**TASK DETAILS:**
Find the string "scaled" in the listing and report every line that has it.

**DATA SUPPLIED:**
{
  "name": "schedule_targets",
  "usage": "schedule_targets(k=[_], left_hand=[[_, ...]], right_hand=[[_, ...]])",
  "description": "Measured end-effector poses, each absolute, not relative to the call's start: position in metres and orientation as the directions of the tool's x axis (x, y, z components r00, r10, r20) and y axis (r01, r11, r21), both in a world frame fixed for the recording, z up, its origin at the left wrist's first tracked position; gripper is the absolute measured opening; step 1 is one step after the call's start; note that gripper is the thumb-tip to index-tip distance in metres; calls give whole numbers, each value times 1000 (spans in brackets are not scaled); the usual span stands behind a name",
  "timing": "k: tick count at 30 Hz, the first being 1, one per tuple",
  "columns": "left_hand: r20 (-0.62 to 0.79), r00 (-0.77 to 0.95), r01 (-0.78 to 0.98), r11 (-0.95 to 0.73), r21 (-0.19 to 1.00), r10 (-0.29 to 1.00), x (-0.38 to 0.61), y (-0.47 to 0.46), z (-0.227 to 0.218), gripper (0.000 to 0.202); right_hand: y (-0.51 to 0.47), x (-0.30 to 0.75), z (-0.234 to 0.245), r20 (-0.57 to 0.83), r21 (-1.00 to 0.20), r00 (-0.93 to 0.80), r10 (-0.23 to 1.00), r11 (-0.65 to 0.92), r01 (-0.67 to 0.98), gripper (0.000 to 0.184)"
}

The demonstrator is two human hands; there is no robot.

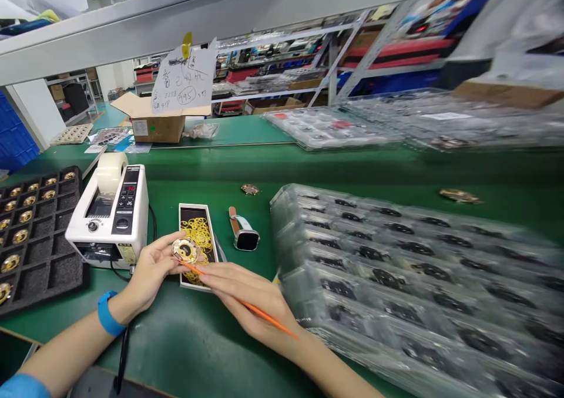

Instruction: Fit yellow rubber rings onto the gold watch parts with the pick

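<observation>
My left hand (152, 263), with a blue band at the wrist, pinches a round gold watch case (185, 250) between thumb and fingers. My right hand (251, 295) grips slim orange tweezers (267, 317), whose tip touches or nearly touches the lower edge of the case. Both hands are above a white box (181, 213) holding many yellow rings (197, 231). The case partly covers the box. A smartwatch (245, 239) with a light strap lies right of the box.
Left are a white tape dispenser (138, 210) and a black foam tray (57, 236) with gold parts. Stacked clear plastic trays (308, 310) with dark parts fill the right. Loose gold parts (250, 189) lie behind. A cardboard box (163, 129) stands at the back under a shelf beam (264, 10).
</observation>
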State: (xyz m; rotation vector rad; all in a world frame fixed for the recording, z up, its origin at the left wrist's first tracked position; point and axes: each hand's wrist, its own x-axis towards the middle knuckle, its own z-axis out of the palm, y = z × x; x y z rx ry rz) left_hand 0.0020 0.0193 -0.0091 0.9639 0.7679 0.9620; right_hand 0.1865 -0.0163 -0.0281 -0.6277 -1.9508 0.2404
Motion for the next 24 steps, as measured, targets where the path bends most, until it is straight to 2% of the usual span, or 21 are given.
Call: schedule_targets(k=[3, 6, 9, 14, 18, 21, 24], left_hand=[[-121, 378, -330, 256, 909, 918, 2, 20, -12, 49], [-116, 376, -347, 256, 902, 919, 1, 21, -13, 50], [-101, 389, -340, 245, 908, 916, 2, 21, -14, 52], [-85, 428, -282, 223, 933, 900, 4, 16, -14, 61], [-91, 467, -266, 237, 934, 880, 7, 13, -15, 61], [-98, 487, -259, 251, 933, 868, 8, 13, -16, 60], [-138, 484, -265, 295, 918, 864, 8, 13, -17, 56]], right_hand=[[-14, 189, -31, 801, -239, -437, 408, 888, 392, 39], [-13, 190, -34, 792, -134, -490, 363, 887, 441, 40], [-15, 188, -32, 829, -151, -427, 360, 880, 450, 42], [-20, 186, -25, 870, -309, -197, 452, 811, 496, 37], [-20, 183, -26, 864, -359, -128, 487, 773, 522, 33], [-18, 181, -31, 880, -287, -179, 441, 792, 538, 35], [-17, 182, -37, 888, -121, -303, 347, 811, 573, 37]])
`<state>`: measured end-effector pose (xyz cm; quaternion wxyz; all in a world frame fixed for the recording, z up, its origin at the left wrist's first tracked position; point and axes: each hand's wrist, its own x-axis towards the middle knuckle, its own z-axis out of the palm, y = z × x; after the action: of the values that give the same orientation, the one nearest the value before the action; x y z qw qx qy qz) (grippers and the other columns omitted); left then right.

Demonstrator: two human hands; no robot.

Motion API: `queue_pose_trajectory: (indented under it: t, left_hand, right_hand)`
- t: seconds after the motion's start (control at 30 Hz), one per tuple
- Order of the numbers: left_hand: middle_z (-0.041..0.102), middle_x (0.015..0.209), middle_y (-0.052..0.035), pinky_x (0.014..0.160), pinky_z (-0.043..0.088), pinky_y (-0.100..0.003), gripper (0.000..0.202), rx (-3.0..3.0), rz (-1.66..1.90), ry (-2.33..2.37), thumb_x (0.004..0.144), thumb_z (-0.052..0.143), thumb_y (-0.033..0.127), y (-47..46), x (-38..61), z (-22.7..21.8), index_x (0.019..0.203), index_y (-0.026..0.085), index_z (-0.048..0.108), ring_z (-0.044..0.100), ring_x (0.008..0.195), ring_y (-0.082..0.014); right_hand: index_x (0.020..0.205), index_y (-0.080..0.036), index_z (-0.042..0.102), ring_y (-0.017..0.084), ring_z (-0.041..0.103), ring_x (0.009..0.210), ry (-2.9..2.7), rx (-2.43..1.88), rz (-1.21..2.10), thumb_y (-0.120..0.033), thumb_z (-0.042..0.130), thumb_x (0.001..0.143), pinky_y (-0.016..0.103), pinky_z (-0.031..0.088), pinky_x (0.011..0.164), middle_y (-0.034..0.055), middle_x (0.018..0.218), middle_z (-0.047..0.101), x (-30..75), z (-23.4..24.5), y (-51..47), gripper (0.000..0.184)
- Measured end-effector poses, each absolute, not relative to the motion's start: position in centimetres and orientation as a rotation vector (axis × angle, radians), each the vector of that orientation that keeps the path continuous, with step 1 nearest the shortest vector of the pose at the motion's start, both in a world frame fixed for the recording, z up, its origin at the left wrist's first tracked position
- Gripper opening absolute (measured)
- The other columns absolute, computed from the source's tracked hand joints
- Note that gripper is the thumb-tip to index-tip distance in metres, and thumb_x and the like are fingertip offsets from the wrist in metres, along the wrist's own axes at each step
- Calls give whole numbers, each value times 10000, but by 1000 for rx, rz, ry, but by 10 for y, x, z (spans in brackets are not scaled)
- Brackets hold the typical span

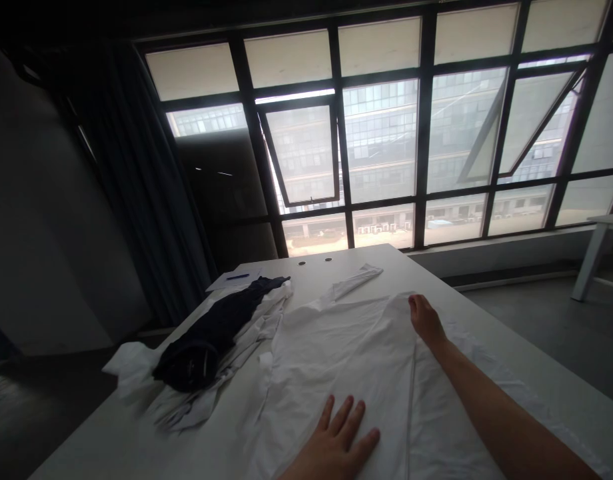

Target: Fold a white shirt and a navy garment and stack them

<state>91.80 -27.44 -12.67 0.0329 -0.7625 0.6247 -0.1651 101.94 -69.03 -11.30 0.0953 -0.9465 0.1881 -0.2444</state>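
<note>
A white shirt (336,347) lies spread on the white table (536,373). One sleeve (356,279) stretches toward the far edge. My left hand (336,443) rests flat on the shirt's near part, fingers spread and open. My right hand (425,320) reaches farther out and sits on a folded edge of the shirt near its collar end, fingers curled down onto the cloth.
A pile of white garments (246,333) with a dark navy one (211,333) on top lies on the table's left side. A sheet of paper with a blue pen (236,277) sits at the far left corner. Big windows (386,133) stand beyond; another table's leg (589,260) is at right.
</note>
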Motion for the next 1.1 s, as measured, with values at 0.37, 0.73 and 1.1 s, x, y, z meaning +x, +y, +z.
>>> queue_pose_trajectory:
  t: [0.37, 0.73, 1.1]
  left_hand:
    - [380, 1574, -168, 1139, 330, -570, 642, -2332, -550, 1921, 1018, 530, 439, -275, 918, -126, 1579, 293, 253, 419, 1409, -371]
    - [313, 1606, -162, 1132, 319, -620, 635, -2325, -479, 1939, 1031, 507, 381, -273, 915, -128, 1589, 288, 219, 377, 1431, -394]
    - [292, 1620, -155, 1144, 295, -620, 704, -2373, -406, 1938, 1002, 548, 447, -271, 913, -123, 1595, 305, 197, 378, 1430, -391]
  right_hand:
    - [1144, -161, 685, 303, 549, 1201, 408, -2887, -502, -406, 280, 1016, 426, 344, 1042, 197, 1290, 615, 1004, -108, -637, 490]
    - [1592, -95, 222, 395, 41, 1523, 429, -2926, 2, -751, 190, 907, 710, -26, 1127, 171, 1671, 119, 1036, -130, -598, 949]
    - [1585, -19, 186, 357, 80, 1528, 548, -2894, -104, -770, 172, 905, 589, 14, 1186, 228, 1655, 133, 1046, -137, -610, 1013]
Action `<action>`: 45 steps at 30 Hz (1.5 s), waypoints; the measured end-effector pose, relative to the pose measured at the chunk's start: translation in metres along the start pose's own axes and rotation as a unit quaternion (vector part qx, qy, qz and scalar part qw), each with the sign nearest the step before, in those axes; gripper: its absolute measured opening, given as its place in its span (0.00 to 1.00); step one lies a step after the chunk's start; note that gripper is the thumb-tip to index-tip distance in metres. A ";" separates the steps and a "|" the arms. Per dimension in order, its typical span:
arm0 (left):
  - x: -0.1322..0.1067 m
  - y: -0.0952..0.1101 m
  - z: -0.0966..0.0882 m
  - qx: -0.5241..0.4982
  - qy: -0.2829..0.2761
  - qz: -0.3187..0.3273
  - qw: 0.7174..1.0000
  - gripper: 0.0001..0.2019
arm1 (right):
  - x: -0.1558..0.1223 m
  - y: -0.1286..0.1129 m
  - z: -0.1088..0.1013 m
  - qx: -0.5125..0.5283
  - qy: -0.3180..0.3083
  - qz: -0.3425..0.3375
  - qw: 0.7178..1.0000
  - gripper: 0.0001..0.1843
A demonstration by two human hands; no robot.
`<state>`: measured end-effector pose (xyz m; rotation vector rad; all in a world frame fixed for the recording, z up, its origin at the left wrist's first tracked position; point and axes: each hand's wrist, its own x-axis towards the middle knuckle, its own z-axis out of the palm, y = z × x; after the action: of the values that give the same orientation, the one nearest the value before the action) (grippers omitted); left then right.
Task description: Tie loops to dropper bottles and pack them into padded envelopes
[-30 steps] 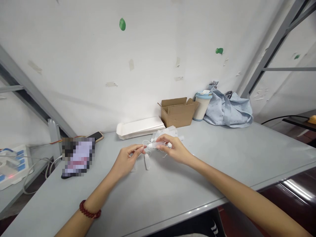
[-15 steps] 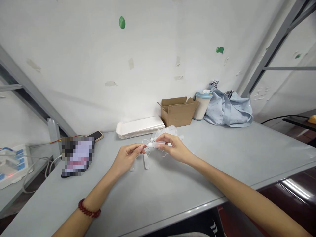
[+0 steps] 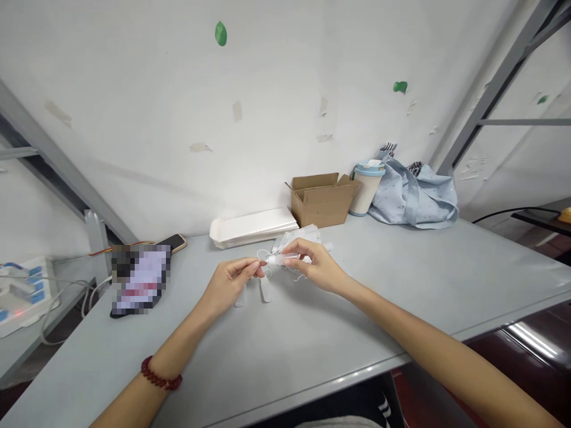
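Note:
My right hand (image 3: 317, 268) grips a small translucent plastic tube (image 3: 282, 260) between thumb and fingers, its narrow end turned toward my left hand (image 3: 229, 285). The left thumb and forefinger are pinched together on a thin white string (image 3: 262, 252) close to the tube's tip. Just below the left fingers, another translucent tube (image 3: 265, 290) with a string lies on the table, and a second one (image 3: 241, 297) is partly covered by the hand. Behind my right hand lies a pile of similar clear pieces (image 3: 306, 235), partly hidden.
On the grey table (image 3: 285, 356) are a stack of white envelopes (image 3: 254, 226), an open cardboard box (image 3: 325, 205), a lidded cup (image 3: 366, 187) and a light blue bag (image 3: 414, 199). Leftward are a phone (image 3: 176, 242), a blurred-out item (image 3: 143, 282) and a power strip (image 3: 27, 291).
The view has shifted slightly. Both hands stay almost in place, with the tube's tip still by the left fingertips.

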<state>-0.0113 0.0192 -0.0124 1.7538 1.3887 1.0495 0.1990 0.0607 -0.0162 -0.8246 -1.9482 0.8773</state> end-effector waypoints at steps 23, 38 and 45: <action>-0.003 -0.001 -0.004 0.070 -0.026 0.020 0.997 0.12 | -0.006 -0.001 0.008 -0.042 0.025 -0.078 0.996 0.03; -0.005 0.003 -0.003 0.064 0.004 0.012 0.998 0.12 | -0.010 0.004 0.015 -0.059 0.021 -0.106 0.992 0.03; -0.008 0.003 -0.002 0.063 -0.007 0.005 0.998 0.14 | -0.013 0.006 0.016 -0.072 0.019 -0.114 0.991 0.03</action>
<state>-0.0128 0.0107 -0.0103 1.8568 1.4664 0.9716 0.1922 0.0496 -0.0329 -0.6768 -2.0420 0.5882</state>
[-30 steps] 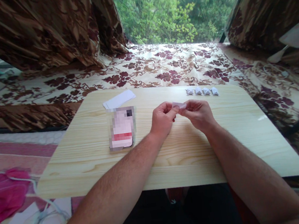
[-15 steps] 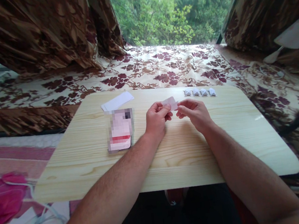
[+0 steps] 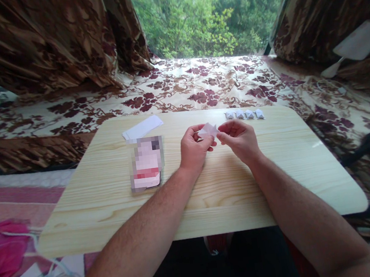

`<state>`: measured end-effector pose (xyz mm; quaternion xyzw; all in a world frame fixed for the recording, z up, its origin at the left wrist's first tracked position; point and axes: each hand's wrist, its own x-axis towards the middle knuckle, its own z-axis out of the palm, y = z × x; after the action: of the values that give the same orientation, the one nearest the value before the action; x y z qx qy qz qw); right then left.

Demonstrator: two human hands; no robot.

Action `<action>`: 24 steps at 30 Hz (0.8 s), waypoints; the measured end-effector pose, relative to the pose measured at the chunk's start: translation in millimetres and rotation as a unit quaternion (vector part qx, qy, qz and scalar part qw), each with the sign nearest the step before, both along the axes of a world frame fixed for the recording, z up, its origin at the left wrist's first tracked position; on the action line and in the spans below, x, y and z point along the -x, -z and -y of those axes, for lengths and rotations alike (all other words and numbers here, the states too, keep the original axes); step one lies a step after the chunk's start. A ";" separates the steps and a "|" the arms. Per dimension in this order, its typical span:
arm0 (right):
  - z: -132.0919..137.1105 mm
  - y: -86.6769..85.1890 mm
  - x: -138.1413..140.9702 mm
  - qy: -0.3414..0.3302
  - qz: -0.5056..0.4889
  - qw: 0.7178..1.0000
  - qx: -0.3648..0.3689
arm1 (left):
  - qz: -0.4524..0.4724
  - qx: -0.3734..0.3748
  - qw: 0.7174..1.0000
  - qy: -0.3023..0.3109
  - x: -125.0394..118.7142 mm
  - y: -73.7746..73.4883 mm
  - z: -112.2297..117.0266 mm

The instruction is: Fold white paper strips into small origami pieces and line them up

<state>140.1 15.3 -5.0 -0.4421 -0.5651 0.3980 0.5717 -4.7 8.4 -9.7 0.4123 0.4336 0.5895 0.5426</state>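
Note:
A small piece of folded white paper (image 3: 208, 130) is held above the middle of the table between my two hands. My left hand (image 3: 195, 144) pinches it from the left, thumb on top and fingers underneath. On the other side, my right hand (image 3: 237, 134) has thumb and forefinger closed on the paper's right edge. Just beyond my right hand, several small folded white paper shapes (image 3: 250, 114) stand in a row near the far edge. To the left of my left hand lies a phone (image 3: 146, 161), its surface mostly blurred out.
White paper strips (image 3: 143, 127) lie at the table's far left corner. The wooden table (image 3: 233, 204) has rounded corners. Past it is a ledge with flowered cloth (image 3: 205, 82). Pink cloth (image 3: 5, 250) and cables lie at lower left, and a white lamp-like object (image 3: 360, 40) stands at right.
The paper between my hands went from a flat piece to one with pointed, raised folds. My right hand has come slightly closer to my left. The whole view has shifted a little.

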 end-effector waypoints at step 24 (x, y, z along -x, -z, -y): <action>6.9 4.0 7.1 0.011 0.081 0.995 -0.060 | -0.047 -0.003 0.998 -0.032 1.4 4.4 -3.1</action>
<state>133.1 8.3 -9.0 -0.4436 -0.6277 0.3202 0.5538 -6.2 11.4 -14.1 0.4275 0.4698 0.5875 0.5013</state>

**RESPONSE AREA:**
  "description": "Measured end-effector poses, each absolute, not relative to the call's start: position in metres and orientation as the directions of the tool's x axis (x, y, z components r00, r10, r20) and y axis (r01, r11, r21), both in a world frame fixed for the recording, z up, its origin at the left wrist's first tracked position; gripper is the absolute measured opening; step 1 is one step after the call's start; note that gripper is the thumb-tip to index-tip distance in metres; calls give whole numbers, each value times 1000 (spans in brackets are not scaled); the usual span stands behind a name",
- Calls give whole numbers, each value times 10000, but by 1000 for rx, rz, ry, but by 10 for y, x, z (spans in brackets are not scaled)

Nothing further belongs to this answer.